As a parent, it can be hard enough to look ahead to the future and consider that your child could be moving out of the house to go to college, join the military or take on a new job. But part of the estate planning process does consider when your child reaches the age of 18, since he or she will be officially a legal adult at that point in time.
This means that 18 is also the recommended age for the creation of an estate plan with basic documents like advanced directives and a power of attorney. Since your child will be named as a legal adult at age 18, as a parent you are no longer equipped to make decisions on behalf of your child unless your child has granted you that ability.
Using tools like a health care proxy which can enable you to make medical decisions on behalf of your loved one or a power of attorney to assist with financial and legal decisions in the event that your teenager becomes incapacitated, are both important.
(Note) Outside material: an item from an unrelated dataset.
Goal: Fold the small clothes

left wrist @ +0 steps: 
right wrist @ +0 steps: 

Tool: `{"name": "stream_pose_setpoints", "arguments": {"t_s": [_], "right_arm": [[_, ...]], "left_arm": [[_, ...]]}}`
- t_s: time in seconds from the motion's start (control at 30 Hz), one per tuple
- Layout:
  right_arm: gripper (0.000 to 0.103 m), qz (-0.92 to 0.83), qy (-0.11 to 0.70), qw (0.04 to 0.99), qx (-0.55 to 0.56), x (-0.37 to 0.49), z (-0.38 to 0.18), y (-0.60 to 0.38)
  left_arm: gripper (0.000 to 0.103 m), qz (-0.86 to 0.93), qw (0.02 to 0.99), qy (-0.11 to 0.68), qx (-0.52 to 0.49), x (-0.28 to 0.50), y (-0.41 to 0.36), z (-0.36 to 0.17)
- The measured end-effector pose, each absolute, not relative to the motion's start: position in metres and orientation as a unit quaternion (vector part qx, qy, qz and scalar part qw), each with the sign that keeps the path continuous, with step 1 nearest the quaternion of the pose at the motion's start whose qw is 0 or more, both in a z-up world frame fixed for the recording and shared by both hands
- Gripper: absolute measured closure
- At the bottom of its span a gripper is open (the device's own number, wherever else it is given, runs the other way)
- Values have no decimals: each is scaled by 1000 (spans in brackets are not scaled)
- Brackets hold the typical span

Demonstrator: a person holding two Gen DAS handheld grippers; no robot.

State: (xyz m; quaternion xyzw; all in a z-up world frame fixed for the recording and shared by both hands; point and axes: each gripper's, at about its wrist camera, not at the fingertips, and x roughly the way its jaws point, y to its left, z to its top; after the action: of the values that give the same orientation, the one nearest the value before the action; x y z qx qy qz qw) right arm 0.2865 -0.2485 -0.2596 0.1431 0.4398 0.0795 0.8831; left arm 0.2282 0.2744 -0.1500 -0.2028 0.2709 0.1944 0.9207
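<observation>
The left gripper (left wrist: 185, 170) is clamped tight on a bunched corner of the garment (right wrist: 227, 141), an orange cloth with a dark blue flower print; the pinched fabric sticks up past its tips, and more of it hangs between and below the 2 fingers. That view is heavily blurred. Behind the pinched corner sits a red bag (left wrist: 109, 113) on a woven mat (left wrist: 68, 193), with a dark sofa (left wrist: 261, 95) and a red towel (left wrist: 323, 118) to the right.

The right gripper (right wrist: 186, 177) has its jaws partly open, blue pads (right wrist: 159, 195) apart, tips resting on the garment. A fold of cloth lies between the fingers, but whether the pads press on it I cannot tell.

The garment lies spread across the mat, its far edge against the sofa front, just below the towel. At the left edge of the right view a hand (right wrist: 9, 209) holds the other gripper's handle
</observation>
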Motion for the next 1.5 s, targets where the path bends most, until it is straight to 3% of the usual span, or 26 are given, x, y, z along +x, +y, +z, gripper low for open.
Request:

Unfortunately, everyone is at risk of accidents, diseases and sudden illnesses that could rob even a teenager of mental and physical health. If your teenage son or daughter does not have a healthcare proxy or a power of attorney, you could be at risk of having to go through the additional frustration and expense of a guardianship proceeding to enable a judge to appoint a legal guardian to make decisions on behalf of your teenager.
These guardianship proceedings are also frequently invasive to privacy and can be one additional hurdle that you don’t wish to go through after dealing with the process of your teenage son or daughter suffering through an accident or serious illness. For this reason, you need to contemplate the prospect of estate planning that can be done with the help of an experienced and knowledgeable lawyer.